この結果は、第2世代Ryzen Threadripperのブースト動作が上限温度に対してかなりアグレッシブな制御を行なっていることを示唆するものだ。実際、バッチエンコードに要した時間を比較してみたところ、わずかながらファンスピード50%時のほうがやや遅い結果となっていた。
ASUS RYUJIN 240は、ファンスピード50%でも2970WXや2920Xのブースト動作をつねに維持できており、冷却性能が不足しているわけではない。
Tctl温度が上限に達しているのは、第2世代Ryzen Threadripperのブースト動作がCPU温度の許すかぎり高いクロックを維持しようとした結果ということだ。高性能なCPUクーラーを使う甲斐のあるCPUであると言えよう。
Dynamic Local Modeで汎用性が高まる2970WX。9万円を切る2920Xはコスパが魅力
24コア/48スレッドCPUの2970WXは、Ryzen 7 2700Xの2.6倍以上のマルチスレッド性能を備えており、Dynamic Local Modeを使うことで、ゲームなどCPUコアをフル活用しない場面での性能も改善する。CGレンダリングや動画エンコードでCPUパワーを求めるユーザー向けのCPUであることには変わりないが、Dynamic Local Modeによる汎用性の向上は個人ユーザーにとってうれしい改善だ。

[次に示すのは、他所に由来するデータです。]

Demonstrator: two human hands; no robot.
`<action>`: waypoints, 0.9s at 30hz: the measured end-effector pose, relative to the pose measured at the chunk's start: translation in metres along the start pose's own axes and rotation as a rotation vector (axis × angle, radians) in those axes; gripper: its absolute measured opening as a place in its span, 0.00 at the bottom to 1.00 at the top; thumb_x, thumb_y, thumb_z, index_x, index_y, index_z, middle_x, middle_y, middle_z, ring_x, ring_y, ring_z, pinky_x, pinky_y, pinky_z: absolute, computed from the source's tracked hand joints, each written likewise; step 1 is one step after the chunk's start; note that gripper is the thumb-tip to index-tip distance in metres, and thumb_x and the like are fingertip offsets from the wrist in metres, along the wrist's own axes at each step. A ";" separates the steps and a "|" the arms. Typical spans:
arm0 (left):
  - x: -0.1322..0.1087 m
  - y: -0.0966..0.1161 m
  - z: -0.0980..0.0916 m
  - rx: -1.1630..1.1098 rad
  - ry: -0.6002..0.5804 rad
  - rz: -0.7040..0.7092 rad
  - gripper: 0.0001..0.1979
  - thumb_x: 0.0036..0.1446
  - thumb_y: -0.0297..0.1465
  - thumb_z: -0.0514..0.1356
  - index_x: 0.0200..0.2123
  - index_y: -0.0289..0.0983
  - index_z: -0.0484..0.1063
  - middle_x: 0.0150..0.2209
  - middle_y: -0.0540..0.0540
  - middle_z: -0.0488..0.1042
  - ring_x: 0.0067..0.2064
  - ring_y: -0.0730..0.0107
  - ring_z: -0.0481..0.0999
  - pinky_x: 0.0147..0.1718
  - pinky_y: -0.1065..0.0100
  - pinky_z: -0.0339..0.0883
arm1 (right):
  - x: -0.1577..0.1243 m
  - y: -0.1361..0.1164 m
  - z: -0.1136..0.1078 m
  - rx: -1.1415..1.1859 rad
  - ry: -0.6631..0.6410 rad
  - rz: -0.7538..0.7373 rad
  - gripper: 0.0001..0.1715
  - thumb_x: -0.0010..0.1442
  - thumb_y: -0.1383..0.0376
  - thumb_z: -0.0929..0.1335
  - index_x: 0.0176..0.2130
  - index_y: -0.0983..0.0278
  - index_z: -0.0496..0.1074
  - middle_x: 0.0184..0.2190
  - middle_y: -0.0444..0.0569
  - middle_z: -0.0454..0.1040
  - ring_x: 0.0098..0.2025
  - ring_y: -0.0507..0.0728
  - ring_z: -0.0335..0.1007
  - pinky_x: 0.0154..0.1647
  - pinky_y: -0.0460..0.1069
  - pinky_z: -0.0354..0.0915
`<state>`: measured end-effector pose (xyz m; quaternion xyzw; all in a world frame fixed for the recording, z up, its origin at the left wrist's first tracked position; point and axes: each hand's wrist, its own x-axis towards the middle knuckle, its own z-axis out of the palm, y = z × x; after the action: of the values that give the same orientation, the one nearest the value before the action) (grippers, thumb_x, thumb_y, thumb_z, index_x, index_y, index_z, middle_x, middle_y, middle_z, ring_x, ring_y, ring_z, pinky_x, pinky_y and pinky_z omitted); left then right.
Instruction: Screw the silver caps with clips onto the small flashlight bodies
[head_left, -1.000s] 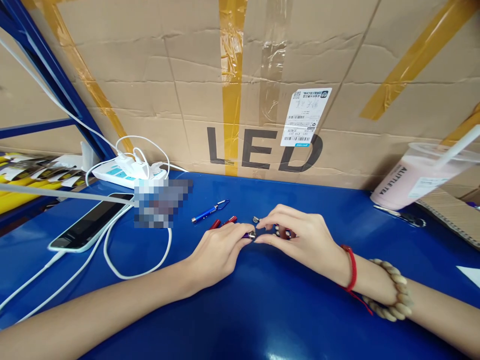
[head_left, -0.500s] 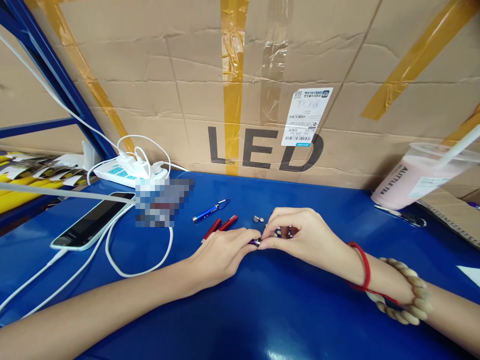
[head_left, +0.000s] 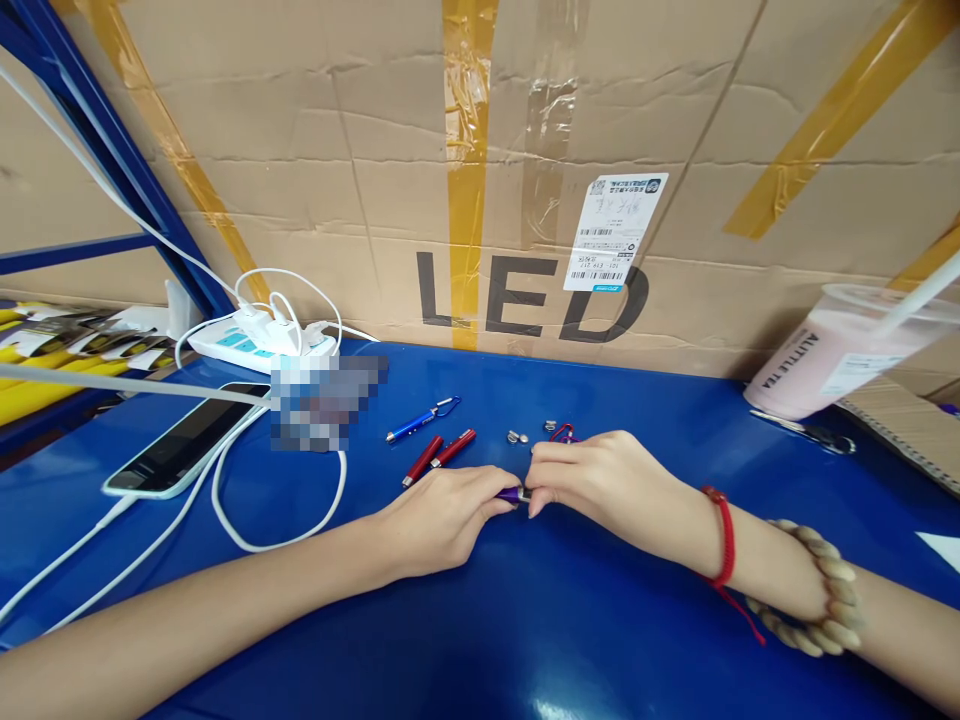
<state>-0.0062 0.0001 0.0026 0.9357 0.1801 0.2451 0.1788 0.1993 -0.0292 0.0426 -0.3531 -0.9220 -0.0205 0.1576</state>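
My left hand [head_left: 442, 515] is closed around a small purple penlight [head_left: 510, 494], whose silver end sticks out past the fingertips. At that end the thumb and fingers of my right hand [head_left: 592, 480] pinch together, hiding the tip. Two red penlight barrels [head_left: 454, 448] lie just beyond my left hand. Farther back rests a blue penlight [head_left: 415, 427] with a blue carabiner clip. Small silver button cells [head_left: 517, 437] sit beyond the fingertips, with more [head_left: 550, 426] to the right. A red carabiner clip [head_left: 562, 432] and a purple part are partly covered by my right hand.
A phone [head_left: 180, 440] with white cables lies at left, near a power strip [head_left: 259, 340] and a blurred-out object [head_left: 330, 400]. A large cardboard box [head_left: 300, 150] stands behind the blue table [head_left: 480, 640]. At right are a pink drink cup [head_left: 817, 350] and keys [head_left: 825, 438].
My right hand has rolled over, its fingers now lower at the penlight's silver end. More of the purple barrel shows, and the button cells and red clip behind have come into view.
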 end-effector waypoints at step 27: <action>-0.004 -0.003 0.005 0.236 0.166 0.114 0.12 0.64 0.28 0.45 0.41 0.32 0.67 0.25 0.47 0.71 0.25 0.70 0.71 0.22 0.71 0.60 | 0.003 -0.020 0.020 1.127 -0.223 0.690 0.21 0.59 0.54 0.62 0.23 0.67 0.64 0.13 0.40 0.64 0.10 0.46 0.61 0.09 0.39 0.56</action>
<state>-0.0075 -0.0005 -0.0045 0.9355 0.1685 0.3084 0.0380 0.1787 -0.0394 0.0261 -0.4913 -0.6367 0.5524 0.2193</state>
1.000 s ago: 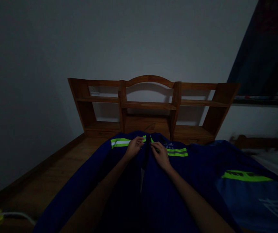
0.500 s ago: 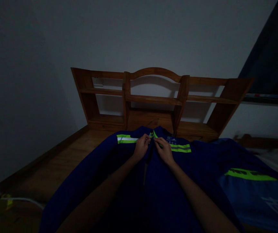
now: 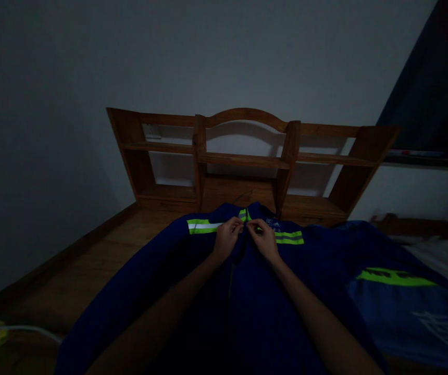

2920XはRyzen 7 2700X比で約1.7倍のマルチスレッド性能を持ち、ゲームでの性能もDynamic Local Modeを使用したWXシリーズよりクセが少なく使いやすい。これで国内価格は税別79,800円であり、消費税を入れても9万円以下で購入できる。10コア以上のCPUを求めるユーザーにとって、コストパフォーマンスに優れた選択肢となるだろう。